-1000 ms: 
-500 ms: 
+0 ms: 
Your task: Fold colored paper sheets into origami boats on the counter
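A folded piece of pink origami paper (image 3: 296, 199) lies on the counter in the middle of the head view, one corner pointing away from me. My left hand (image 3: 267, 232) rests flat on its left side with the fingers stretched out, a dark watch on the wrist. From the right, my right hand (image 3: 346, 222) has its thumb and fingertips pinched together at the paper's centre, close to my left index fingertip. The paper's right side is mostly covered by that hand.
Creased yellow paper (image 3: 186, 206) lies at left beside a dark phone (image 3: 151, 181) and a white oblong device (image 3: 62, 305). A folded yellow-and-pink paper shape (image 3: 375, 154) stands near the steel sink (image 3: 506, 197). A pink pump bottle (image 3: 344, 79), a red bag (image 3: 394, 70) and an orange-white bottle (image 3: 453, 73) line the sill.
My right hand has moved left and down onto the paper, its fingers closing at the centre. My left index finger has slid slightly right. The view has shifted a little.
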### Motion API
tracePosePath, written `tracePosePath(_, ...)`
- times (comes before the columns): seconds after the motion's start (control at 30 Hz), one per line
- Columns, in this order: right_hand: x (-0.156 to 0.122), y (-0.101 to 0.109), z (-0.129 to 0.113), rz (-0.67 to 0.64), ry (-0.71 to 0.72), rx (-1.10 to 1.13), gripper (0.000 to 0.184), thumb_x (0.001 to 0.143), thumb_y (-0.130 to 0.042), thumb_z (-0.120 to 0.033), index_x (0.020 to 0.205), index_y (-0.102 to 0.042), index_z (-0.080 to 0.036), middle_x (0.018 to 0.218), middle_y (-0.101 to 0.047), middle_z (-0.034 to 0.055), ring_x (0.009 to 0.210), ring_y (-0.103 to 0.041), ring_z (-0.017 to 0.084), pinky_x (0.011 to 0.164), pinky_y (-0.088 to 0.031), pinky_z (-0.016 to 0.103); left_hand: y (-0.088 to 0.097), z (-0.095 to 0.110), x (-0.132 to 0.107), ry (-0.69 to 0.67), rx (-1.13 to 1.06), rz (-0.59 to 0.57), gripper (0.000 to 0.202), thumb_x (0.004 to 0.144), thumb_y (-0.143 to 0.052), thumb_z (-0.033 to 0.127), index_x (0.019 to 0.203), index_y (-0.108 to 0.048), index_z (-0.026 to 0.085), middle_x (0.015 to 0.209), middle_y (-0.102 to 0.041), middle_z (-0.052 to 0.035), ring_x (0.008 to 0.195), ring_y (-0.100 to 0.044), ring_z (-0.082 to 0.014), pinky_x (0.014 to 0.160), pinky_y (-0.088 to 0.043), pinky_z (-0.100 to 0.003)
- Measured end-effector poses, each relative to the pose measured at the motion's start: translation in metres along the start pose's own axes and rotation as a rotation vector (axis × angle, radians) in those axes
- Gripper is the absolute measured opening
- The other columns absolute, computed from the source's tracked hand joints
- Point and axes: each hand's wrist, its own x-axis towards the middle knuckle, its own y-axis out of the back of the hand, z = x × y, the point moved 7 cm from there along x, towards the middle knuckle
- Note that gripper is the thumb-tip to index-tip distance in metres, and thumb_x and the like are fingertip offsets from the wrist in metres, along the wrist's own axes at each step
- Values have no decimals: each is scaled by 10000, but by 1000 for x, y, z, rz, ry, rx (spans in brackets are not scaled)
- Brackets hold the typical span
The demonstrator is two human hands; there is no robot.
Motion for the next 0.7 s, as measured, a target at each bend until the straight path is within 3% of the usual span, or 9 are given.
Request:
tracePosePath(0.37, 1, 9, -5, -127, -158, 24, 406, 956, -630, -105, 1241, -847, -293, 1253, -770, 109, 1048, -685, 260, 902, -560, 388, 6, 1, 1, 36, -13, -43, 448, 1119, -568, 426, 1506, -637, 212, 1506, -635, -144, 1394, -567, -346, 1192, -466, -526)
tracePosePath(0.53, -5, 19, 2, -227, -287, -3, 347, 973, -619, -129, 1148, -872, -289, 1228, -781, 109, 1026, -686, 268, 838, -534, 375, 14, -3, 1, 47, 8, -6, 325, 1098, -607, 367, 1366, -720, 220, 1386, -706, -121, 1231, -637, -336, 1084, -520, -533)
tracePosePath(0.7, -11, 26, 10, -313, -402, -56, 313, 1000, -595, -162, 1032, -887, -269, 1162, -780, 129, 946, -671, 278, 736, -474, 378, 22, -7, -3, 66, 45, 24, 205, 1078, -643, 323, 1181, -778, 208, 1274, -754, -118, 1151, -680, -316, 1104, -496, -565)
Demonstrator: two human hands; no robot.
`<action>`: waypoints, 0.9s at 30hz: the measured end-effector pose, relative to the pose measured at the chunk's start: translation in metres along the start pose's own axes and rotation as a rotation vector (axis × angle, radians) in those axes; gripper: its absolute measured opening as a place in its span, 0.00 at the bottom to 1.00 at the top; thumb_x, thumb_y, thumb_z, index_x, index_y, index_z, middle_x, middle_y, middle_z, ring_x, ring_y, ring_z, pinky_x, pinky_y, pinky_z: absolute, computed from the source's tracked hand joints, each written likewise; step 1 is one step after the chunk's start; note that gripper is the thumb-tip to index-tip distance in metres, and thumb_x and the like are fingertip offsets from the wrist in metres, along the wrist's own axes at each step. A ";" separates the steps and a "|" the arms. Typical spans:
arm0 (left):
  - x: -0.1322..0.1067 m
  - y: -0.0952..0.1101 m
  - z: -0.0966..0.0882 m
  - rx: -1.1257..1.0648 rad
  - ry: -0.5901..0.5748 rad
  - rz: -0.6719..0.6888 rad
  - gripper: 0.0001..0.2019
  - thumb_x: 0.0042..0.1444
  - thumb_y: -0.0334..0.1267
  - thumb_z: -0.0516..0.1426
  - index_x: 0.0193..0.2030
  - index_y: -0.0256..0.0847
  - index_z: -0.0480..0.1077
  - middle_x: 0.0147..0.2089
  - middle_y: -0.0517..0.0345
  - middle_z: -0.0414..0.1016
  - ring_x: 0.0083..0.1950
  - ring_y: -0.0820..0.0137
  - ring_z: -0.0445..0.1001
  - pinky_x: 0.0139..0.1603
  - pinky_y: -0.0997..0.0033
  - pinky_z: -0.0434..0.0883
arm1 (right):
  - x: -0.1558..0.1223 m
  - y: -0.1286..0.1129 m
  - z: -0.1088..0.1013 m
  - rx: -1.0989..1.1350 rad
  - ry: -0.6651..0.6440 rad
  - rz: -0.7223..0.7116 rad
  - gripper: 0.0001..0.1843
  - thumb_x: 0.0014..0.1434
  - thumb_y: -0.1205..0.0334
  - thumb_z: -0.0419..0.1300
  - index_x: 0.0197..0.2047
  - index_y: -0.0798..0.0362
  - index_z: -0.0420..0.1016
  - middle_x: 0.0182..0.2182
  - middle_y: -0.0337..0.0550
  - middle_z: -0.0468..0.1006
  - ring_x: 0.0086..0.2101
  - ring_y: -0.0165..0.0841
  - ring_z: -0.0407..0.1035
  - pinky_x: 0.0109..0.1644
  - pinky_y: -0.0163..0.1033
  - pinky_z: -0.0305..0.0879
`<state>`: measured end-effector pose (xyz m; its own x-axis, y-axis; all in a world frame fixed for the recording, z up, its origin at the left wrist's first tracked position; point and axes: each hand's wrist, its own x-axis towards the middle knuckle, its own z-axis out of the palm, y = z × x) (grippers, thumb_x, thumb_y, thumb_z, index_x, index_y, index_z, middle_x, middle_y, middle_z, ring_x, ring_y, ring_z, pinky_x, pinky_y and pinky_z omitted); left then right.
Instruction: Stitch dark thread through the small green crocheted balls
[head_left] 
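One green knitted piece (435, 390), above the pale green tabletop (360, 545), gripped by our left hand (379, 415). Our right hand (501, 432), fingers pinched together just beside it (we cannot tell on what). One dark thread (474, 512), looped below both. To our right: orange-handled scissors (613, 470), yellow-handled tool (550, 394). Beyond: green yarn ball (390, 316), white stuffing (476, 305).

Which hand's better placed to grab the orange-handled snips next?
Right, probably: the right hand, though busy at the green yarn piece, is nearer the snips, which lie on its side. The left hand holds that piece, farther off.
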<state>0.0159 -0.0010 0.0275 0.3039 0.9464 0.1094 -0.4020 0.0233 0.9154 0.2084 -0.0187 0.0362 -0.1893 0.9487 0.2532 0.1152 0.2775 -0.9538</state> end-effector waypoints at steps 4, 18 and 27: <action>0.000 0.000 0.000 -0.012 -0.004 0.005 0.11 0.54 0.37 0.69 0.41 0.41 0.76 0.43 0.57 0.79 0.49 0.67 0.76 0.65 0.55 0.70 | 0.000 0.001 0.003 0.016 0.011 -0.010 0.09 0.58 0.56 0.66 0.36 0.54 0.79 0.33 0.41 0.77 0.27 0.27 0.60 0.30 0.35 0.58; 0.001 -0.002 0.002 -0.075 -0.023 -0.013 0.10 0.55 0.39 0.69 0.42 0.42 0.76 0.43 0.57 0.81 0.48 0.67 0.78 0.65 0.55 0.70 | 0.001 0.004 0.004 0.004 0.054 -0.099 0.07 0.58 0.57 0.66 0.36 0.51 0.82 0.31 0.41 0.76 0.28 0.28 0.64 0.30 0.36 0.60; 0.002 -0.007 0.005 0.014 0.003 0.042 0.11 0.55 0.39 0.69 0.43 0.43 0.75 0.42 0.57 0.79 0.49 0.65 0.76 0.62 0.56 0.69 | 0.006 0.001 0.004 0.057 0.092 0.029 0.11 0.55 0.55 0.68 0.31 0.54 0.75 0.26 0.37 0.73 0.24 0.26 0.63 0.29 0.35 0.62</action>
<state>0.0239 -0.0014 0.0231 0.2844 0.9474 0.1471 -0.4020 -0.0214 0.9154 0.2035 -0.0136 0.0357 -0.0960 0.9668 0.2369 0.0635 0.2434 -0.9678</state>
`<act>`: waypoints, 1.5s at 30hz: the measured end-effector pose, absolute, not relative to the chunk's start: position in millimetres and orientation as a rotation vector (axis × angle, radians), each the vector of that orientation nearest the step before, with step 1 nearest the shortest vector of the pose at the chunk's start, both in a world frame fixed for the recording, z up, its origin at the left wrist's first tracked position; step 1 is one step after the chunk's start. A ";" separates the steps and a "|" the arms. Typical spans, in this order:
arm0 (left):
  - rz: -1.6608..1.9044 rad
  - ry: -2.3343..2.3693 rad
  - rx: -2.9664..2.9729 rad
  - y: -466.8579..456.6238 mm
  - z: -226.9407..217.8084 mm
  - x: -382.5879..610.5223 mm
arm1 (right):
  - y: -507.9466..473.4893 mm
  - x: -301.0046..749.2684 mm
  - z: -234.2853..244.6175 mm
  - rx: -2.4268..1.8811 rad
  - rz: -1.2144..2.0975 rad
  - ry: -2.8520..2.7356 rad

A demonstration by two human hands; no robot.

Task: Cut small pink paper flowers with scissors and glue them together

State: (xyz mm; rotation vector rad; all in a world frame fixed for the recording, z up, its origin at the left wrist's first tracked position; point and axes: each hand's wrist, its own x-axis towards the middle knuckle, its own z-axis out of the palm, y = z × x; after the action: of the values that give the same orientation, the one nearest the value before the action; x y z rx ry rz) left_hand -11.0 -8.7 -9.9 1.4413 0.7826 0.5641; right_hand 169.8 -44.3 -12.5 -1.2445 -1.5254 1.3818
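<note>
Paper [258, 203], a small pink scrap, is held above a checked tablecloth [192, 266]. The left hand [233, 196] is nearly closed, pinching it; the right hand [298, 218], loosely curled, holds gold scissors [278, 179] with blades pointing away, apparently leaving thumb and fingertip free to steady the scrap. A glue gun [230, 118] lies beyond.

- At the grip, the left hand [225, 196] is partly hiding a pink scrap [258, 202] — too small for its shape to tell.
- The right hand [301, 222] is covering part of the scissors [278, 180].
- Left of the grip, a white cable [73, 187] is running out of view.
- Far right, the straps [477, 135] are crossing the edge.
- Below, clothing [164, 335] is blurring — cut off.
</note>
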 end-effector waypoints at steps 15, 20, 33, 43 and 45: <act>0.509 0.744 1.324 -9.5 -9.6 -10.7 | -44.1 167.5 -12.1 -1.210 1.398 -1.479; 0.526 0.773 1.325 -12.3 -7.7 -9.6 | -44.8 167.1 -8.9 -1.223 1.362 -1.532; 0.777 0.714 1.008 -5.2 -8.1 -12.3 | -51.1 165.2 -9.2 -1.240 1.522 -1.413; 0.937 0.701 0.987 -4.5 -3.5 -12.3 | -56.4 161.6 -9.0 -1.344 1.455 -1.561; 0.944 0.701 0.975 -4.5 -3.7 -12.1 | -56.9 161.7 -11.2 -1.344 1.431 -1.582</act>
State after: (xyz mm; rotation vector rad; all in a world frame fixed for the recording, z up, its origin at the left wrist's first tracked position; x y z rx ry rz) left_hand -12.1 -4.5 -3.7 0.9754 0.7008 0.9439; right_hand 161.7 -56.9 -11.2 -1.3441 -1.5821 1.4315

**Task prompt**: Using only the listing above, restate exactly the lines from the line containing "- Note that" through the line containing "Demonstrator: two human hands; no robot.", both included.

**Output for this task**:
- Note that gripper is the thumb-tip to index-tip distance in metres, and thumb_x and the like are fingertip offsets from the wrist in metres, along the wrist's own axes at each step
- Values have no decimals: each is scaled by 10000, but by 1000 for x, y, z, rz, ry, rx (spans in brackets are not scaled)
- Brackets hold the typical span
The demonstrator is two human hands; there is no robot.
Motion for the next 0.7 s, as measured, a target at each bend until the straight path is within 3% of the usual span, or 9 are given.
Request:
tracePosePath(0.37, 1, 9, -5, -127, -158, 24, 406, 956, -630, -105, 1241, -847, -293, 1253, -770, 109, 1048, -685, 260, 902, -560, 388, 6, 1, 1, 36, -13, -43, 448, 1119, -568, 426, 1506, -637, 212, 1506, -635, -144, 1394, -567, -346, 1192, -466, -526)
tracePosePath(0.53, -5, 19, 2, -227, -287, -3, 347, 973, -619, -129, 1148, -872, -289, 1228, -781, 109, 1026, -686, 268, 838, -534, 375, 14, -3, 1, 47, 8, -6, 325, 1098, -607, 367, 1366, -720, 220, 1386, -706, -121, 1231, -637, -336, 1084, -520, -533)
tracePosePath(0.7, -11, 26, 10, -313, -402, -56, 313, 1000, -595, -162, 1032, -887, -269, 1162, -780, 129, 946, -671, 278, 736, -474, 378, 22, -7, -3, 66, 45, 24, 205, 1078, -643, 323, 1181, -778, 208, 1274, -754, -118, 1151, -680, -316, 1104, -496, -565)
Demonstrator: two human hands; no robot.

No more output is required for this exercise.